Publisher: dwinger Volume No. 2 Issue No 44 Date Nov. 11, 03
Today was National Young Readers Day, and I had the honor of attending the kindergarten class of Mrs. Williams. I was asked to share why reading was important to me, and how I used it in my everyday life. I also got to read the kids a story or two.
I have decided that reading and sharing with kindergarten age and high school age is about the same. They either all want to talk at the same time, or they all just sit and say nothing. At times like these I try and remember what Papoo told me when I first started to teach high school age kids. He said, “ Davin, they will only remember about 10% of what you say, but they will remember 90% of how you act.”
I can’t help but be energized when I walk into a kindergarten class. There are smiles abounding and for the most part the kids are eager to find out just who in the world is this big loud man. I sat down with the kids, and Mrs. Williams introduced me. I then asked all the kids to tell me their name. When I asked them to come in a little closer, I thought a few were going to get into my lap. Then I had to tell them to back away and give me some room. I told them how much I love to read, and showed today’s newspaper and the things I read in it like the weather, the markets, and of course who could forget sports.
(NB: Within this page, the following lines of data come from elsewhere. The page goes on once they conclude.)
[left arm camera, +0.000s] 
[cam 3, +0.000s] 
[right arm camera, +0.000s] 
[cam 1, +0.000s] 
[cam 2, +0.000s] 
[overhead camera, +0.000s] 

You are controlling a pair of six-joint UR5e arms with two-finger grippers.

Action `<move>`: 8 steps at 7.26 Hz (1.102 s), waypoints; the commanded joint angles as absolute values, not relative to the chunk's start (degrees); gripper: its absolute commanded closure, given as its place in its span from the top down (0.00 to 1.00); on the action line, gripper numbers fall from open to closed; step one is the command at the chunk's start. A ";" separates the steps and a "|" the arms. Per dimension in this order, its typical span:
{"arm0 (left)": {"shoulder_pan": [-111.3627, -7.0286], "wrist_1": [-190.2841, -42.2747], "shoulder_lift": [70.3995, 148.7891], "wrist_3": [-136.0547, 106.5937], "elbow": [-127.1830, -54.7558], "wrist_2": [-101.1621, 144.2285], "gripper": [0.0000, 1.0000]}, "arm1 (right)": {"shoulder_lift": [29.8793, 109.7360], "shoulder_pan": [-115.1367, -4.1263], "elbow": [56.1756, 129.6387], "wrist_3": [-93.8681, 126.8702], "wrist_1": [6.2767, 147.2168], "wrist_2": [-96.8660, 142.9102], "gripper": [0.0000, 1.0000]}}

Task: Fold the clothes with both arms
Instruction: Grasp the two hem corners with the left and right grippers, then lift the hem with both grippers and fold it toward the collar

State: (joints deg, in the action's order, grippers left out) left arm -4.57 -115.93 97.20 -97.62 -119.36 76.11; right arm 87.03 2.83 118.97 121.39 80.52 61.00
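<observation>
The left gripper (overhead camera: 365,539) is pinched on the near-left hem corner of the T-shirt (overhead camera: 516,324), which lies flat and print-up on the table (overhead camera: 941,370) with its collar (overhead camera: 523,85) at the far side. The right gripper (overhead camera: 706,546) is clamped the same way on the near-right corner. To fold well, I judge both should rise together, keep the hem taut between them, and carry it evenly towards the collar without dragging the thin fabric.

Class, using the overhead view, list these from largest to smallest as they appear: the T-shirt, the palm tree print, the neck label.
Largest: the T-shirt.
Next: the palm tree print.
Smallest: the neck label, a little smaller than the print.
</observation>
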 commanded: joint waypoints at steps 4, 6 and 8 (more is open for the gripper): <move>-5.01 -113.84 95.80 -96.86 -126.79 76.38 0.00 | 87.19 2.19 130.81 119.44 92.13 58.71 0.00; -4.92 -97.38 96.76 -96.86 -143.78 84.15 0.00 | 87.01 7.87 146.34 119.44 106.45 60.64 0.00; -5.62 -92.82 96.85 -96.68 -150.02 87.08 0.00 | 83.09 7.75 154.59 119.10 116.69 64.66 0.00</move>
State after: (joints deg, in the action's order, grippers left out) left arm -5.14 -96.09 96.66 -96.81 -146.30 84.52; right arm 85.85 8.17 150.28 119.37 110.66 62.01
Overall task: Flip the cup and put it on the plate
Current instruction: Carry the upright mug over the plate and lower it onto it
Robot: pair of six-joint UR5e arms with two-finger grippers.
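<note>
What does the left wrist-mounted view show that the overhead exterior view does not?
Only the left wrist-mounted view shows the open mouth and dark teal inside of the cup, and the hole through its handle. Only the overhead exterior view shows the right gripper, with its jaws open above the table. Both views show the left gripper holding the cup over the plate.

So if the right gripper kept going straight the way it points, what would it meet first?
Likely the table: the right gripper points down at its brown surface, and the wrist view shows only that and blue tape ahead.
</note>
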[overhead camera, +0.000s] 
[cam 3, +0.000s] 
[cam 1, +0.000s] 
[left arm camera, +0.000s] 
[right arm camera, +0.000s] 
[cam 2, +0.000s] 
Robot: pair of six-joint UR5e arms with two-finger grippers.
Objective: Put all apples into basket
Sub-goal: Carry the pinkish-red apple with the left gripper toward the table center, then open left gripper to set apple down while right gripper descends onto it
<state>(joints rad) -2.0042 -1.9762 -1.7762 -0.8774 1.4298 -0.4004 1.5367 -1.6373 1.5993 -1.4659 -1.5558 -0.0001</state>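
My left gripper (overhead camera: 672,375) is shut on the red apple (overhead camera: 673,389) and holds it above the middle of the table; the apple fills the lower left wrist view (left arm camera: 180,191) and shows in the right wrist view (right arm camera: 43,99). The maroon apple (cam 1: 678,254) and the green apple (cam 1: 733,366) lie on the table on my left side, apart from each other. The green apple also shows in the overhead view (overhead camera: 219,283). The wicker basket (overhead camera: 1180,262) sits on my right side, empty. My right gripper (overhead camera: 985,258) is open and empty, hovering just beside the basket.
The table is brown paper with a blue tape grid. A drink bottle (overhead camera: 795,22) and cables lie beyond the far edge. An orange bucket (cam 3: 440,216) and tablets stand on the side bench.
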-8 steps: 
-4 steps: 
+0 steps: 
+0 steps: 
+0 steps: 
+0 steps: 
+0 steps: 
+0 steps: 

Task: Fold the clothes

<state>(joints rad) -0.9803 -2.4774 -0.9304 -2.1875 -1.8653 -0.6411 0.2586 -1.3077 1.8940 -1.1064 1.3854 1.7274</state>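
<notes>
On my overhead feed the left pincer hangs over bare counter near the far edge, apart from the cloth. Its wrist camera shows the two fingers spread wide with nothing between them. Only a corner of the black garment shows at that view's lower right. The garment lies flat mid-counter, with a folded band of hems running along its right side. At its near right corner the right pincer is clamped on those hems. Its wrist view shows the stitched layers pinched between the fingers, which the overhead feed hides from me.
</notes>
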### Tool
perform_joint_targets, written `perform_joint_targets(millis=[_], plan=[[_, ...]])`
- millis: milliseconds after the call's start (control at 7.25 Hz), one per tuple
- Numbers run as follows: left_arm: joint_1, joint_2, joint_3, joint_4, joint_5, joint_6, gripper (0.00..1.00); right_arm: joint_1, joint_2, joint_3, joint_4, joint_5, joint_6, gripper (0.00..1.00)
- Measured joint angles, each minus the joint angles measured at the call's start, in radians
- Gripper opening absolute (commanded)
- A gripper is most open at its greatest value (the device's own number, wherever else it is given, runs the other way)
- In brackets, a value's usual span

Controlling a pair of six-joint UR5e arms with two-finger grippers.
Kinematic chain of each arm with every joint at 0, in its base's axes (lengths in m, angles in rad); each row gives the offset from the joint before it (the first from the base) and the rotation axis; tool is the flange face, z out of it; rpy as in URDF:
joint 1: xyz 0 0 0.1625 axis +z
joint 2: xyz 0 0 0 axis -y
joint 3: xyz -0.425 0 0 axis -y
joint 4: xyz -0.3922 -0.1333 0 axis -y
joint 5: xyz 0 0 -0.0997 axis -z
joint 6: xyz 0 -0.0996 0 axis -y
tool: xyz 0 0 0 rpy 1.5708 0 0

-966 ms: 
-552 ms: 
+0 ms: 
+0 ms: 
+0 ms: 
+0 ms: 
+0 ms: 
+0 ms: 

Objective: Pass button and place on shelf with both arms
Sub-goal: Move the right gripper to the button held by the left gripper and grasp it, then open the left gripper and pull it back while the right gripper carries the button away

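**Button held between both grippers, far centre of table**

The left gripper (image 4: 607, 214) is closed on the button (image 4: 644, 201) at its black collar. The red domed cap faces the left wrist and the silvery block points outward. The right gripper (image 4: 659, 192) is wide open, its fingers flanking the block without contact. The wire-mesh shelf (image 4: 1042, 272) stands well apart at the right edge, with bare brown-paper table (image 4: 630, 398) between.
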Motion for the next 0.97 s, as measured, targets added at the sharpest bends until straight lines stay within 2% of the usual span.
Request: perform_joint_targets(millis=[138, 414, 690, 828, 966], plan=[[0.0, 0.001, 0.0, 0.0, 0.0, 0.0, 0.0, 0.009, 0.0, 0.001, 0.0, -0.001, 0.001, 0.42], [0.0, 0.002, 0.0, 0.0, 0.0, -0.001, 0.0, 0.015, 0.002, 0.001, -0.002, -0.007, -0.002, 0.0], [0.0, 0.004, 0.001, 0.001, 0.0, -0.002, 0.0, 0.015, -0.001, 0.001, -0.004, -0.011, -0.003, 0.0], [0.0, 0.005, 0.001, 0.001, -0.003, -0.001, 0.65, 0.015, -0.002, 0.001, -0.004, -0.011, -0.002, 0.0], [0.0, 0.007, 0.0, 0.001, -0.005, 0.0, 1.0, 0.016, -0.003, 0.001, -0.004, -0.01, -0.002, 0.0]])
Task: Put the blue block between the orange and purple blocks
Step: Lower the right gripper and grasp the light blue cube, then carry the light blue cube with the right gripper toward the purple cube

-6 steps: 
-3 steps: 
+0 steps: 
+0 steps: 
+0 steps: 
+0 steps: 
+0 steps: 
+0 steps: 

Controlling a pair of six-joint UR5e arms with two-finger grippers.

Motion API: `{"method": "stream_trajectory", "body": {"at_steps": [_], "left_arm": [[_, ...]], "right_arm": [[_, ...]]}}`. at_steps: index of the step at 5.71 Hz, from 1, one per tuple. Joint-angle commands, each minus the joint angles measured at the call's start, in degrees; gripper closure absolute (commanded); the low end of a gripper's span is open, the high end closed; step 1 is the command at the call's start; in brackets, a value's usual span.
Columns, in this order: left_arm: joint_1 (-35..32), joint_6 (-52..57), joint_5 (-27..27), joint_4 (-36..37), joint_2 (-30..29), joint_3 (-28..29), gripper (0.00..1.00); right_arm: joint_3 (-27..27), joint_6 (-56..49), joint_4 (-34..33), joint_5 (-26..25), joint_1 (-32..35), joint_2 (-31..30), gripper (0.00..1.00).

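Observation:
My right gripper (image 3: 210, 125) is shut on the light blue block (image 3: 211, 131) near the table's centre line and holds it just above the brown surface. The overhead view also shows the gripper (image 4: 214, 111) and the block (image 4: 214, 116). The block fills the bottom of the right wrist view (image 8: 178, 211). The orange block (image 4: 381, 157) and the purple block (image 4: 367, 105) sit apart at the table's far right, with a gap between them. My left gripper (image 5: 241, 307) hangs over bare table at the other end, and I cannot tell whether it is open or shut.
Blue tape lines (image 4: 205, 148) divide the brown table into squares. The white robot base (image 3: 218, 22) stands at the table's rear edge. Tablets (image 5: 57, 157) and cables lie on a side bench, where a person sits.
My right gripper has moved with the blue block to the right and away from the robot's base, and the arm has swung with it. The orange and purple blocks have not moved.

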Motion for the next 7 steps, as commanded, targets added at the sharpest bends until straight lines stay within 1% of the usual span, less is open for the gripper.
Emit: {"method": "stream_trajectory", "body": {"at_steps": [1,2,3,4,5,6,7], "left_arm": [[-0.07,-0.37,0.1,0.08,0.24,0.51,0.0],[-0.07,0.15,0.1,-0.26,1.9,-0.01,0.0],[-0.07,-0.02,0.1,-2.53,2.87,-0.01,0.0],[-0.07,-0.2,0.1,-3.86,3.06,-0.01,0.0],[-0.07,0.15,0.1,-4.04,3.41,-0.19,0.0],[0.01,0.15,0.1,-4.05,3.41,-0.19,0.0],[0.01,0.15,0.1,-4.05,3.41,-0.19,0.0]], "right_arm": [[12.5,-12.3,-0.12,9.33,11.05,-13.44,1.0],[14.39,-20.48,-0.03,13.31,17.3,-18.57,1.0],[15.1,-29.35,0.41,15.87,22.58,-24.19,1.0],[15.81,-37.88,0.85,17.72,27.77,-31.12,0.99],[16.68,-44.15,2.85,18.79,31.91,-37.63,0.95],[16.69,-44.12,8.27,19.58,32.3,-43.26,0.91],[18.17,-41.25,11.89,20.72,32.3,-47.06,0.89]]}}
I brought along my four-wheeler owners manual and showed the oil-smudged pages where I had found how to change the oil in my four-wheeler. The things that seemed to impress them the most was that we might get snow on Thursday, and they seemed to get real excited about four-wheelers and dirt bikes in general. I think the boys and I could have had a fine conversation about motorcycles.
I then read them a couple of stories and a poem. They seemed not to get to bored, but I did hear the word boring come up a time or two. They all seemed to like the poem, for some reason I knew that they would. It was one Leigh Anne used to ask me to read to her every night. The name of it is “There was a Little Girl”. Let me share it with you.
There was a little girl
And she had a little curl
Right in the middle of her forehead.
When she was good
She was very, very good,
And when she was bad she was horrid.
One day she went upstairs,
When her parents, unawares,
In the kitchen were occupied with meals,
And she stood upon her head
In her little trundle-bed,
And then began hooraying with her heals.
Her mother heard the noise,
And she thought it was the boys
A-playing at a combat in the attic;
But when she climbed the stair,
And found Jemima there,
She took and she did spank her most emphatic.
The poem is sometimes attributed to Henry Wadsworth Longfellow. It brought the house down, and the kids seemed to think it was awfully funny. They even listened well enough to ask what emphatic meant. Well… I hope I told them right.
I enjoyed the time, and if they remember anything of me maybe it will encourage them to read.